==== Input for this task

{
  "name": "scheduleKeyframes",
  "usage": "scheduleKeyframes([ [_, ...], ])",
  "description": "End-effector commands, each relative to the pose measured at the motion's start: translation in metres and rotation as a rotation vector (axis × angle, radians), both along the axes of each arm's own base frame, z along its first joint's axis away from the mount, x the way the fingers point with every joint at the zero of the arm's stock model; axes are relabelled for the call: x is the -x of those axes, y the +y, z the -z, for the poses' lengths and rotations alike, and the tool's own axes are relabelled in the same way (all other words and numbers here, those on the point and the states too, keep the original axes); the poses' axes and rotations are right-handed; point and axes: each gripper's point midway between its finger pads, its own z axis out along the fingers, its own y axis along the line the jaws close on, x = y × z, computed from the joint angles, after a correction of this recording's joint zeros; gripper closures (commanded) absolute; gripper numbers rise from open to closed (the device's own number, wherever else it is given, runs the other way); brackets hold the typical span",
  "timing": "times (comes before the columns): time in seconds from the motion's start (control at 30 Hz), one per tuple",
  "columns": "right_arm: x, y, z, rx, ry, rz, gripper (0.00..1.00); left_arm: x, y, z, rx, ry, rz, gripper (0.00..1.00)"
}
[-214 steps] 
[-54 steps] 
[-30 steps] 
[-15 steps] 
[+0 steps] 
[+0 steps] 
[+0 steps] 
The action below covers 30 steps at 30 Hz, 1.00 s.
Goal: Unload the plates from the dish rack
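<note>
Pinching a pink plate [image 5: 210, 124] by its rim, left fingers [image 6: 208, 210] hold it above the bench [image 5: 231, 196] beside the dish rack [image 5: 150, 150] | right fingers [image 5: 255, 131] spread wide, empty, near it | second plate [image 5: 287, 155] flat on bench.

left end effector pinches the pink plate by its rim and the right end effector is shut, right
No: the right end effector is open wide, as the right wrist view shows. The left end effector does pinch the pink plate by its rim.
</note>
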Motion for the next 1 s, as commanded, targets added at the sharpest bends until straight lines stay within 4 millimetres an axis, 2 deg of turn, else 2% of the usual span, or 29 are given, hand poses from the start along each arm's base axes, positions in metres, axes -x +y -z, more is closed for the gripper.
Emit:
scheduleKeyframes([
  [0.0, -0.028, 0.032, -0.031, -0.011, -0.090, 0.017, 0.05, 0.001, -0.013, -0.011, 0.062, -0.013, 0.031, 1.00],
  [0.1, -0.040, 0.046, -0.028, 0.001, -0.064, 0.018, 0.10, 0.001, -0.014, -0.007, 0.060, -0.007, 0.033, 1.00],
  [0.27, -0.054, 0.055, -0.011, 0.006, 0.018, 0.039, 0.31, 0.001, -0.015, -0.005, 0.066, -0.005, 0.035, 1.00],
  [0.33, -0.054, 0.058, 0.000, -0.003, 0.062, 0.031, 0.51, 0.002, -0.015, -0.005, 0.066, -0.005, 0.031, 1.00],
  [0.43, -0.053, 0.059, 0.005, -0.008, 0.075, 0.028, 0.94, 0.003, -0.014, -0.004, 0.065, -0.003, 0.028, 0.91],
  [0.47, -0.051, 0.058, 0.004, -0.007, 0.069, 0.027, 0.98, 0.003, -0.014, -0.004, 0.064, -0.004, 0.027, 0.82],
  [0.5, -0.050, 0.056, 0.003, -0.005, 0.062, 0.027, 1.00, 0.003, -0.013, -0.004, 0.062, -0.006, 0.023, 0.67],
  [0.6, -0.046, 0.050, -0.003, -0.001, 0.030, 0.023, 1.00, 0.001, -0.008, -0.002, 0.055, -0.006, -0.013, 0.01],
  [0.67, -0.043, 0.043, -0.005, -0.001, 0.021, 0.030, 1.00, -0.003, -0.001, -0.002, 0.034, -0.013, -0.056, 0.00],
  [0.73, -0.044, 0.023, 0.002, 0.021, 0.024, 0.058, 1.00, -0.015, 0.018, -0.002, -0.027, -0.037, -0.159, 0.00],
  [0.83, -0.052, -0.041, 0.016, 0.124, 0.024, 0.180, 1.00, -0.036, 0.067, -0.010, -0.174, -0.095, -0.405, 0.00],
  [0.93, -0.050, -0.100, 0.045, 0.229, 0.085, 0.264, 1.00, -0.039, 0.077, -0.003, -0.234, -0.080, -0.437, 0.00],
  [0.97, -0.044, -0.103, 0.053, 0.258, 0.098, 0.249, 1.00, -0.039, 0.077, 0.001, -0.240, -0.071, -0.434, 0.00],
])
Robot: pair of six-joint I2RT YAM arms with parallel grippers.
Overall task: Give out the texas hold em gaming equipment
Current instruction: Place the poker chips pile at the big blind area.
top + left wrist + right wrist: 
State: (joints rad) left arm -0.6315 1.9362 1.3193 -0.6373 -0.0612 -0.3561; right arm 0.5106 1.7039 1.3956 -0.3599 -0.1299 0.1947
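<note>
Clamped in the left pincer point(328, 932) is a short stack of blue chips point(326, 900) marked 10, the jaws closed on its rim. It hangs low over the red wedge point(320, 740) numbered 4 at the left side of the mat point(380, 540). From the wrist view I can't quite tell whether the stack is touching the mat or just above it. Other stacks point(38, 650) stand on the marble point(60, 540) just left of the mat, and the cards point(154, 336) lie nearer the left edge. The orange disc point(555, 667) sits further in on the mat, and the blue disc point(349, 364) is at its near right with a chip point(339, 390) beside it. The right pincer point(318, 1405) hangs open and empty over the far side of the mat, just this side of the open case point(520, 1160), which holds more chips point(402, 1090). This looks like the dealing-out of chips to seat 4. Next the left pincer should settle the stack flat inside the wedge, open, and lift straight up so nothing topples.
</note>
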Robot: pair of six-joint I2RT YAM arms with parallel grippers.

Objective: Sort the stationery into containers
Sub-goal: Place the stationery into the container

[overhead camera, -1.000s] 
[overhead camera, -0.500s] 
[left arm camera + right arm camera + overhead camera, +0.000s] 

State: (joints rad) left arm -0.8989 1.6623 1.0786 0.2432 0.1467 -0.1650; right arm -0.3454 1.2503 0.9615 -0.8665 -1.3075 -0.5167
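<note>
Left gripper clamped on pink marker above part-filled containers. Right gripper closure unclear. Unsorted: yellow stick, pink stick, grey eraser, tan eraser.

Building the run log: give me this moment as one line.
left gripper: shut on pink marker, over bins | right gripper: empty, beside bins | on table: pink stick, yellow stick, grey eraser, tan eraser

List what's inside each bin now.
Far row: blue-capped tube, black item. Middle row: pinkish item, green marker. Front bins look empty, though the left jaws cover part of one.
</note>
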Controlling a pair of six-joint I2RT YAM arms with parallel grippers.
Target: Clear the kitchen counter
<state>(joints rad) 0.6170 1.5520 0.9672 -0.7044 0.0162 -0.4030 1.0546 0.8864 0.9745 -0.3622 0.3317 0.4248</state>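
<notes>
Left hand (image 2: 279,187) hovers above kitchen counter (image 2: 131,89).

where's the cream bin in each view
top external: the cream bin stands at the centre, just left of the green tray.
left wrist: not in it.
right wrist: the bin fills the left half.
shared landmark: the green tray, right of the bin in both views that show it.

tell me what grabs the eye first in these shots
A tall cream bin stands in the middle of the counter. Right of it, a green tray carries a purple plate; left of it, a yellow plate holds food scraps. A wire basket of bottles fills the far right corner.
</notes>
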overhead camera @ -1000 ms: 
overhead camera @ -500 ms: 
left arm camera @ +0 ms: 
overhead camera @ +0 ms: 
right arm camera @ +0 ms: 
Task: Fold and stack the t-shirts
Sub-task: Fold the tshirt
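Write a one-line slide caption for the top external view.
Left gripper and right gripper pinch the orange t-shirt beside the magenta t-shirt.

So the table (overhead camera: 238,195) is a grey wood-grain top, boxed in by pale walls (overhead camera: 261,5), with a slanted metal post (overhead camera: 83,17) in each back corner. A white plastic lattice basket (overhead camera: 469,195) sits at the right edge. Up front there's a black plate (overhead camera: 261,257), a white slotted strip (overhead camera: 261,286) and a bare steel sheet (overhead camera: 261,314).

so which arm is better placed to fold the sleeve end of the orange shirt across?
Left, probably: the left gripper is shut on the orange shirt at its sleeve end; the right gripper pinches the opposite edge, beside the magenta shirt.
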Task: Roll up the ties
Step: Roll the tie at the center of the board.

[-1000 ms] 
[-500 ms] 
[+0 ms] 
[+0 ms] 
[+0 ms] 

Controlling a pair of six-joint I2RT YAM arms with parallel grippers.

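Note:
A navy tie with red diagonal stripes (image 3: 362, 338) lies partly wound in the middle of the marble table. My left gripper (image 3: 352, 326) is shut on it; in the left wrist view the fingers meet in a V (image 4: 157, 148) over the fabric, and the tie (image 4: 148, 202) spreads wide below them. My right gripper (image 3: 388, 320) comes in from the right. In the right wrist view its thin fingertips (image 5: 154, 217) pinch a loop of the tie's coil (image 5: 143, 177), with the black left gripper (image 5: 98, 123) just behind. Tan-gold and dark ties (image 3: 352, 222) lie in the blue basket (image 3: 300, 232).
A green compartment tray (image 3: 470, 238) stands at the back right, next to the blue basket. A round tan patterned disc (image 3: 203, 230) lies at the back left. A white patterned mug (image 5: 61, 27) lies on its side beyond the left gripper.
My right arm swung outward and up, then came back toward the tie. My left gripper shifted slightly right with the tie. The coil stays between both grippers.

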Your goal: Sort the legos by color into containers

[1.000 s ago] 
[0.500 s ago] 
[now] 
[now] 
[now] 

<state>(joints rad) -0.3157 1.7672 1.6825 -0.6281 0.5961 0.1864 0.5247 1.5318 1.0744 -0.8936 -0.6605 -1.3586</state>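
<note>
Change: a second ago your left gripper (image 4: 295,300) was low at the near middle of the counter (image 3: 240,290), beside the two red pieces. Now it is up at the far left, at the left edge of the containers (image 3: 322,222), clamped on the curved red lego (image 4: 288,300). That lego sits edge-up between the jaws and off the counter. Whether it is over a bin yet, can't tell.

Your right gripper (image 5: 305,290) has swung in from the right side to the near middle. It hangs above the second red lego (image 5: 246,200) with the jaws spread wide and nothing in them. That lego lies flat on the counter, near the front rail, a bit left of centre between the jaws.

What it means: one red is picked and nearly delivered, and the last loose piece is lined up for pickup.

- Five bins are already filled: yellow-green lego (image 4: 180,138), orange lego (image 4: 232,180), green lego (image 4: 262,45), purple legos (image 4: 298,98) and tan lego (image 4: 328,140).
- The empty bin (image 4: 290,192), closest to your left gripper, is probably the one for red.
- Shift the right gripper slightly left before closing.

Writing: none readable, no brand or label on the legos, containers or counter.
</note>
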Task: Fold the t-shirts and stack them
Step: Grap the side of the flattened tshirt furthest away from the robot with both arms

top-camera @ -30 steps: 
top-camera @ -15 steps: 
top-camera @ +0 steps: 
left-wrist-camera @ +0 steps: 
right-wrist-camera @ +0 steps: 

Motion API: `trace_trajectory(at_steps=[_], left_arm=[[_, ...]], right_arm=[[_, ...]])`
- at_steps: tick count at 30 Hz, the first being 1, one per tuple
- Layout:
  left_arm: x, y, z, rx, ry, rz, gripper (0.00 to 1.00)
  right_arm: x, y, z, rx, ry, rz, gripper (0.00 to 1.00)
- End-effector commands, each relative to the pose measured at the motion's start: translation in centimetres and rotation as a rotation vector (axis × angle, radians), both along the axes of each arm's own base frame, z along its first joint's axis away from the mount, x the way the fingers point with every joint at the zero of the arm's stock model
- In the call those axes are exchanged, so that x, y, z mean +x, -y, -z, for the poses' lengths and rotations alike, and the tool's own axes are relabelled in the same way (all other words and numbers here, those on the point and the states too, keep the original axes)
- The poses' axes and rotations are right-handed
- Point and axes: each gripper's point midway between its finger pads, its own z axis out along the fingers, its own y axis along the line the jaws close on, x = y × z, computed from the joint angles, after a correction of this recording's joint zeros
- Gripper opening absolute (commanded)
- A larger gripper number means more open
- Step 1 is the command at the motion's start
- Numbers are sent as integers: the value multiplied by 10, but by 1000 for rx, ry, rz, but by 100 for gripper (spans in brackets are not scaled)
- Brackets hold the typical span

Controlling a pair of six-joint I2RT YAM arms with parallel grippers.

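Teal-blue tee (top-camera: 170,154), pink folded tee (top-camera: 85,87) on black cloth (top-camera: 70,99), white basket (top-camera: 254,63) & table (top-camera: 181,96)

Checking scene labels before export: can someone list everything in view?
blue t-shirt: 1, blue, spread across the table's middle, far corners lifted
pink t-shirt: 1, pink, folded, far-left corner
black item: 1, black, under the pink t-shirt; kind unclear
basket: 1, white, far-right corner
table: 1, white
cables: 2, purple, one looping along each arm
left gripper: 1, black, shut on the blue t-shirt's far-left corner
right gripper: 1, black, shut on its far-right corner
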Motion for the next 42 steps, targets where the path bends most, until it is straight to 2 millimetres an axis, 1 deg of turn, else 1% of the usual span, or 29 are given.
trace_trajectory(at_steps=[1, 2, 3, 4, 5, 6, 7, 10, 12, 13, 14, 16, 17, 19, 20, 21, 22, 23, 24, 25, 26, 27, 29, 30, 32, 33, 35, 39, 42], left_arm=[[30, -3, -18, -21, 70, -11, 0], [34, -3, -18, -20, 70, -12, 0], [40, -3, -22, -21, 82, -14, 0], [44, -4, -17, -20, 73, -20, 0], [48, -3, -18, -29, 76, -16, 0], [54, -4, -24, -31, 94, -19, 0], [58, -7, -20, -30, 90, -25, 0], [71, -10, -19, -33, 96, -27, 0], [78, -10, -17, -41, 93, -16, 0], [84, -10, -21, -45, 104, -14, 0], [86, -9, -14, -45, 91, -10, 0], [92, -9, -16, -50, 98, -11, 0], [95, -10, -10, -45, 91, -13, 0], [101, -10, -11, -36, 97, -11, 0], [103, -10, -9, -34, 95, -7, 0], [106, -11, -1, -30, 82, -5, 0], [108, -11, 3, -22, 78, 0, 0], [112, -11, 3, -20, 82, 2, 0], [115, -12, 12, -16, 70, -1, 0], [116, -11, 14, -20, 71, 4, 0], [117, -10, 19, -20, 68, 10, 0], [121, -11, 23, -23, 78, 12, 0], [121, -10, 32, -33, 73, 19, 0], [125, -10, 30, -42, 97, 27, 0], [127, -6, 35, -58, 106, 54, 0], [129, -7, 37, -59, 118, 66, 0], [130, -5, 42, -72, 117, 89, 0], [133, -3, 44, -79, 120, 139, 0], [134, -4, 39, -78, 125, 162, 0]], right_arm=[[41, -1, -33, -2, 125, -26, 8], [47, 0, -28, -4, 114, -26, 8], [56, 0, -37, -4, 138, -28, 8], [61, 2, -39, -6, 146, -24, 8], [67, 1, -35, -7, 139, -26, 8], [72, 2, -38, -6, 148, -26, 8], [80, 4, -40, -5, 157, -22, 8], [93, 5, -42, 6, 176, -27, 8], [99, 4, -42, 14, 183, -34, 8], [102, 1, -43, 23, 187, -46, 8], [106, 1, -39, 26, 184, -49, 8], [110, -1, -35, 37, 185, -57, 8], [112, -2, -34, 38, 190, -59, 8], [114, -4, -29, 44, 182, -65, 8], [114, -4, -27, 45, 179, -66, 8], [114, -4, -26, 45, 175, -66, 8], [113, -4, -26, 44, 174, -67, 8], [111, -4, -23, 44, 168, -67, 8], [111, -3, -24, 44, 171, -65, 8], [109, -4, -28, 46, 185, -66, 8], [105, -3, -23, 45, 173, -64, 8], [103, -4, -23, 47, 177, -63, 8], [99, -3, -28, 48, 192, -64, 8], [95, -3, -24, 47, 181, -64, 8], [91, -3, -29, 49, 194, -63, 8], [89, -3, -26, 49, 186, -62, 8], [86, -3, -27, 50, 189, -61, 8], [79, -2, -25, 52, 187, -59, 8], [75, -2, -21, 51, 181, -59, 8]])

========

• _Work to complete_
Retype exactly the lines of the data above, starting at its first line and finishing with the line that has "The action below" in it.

• _Reply to the exercise_
{
  "name": "scheduleKeyframes",
  "usage": "scheduleKeyframes([ [_, ...], ])",
  "description": "End-effector commands, each relative to the pose measured at the motion's start: translation in metres and rotation as a rotation vector (axis × angle, radians), both along the axes of each arm's own base frame, z along its first joint's axis away from the mount, x the way the fingers point with every joint at the zero of the arm's stock model; axes are relabelled for the call: x is the -x of those axes, y the +y, z the -z, for the poses' lengths and rotations alike, and the tool's own axes are relabelled in the same way (all other words and numbers here, those on the point and the states too, keep the original axes); the poses' axes and rotations are right-handed; point and axes: each gripper's point midway between its finger pads, its own z axis out along the fingers, its own y axis along the line the jaws close on, x = y × z, computed from the joint angles, after a correction of this recording's joint zeros; gripper closures (commanded) absolute; gripper numbers rise from open to closed (the device's own number, wherever else it is given, runs the other way); brackets hold the typical span",
  "timing": "times (comes before the columns): time in seconds from the motion's start (control at 30 Hz), one per tuple",
  "columns": "right_arm: x, y, z, rx, ry, rz, gripper (0.00..1.00); left_arm: x, y, z, rx, ry, rz, gripper (0.00..1.00)"
}
[-214 steps] 
[-54 steps] 
[-30 steps] 
[-15 steps] 
[+0 steps] 
[+0 steps] 
[+0 steps] 
The action below covers 30 steps at 30 Hz, 1.00 s.

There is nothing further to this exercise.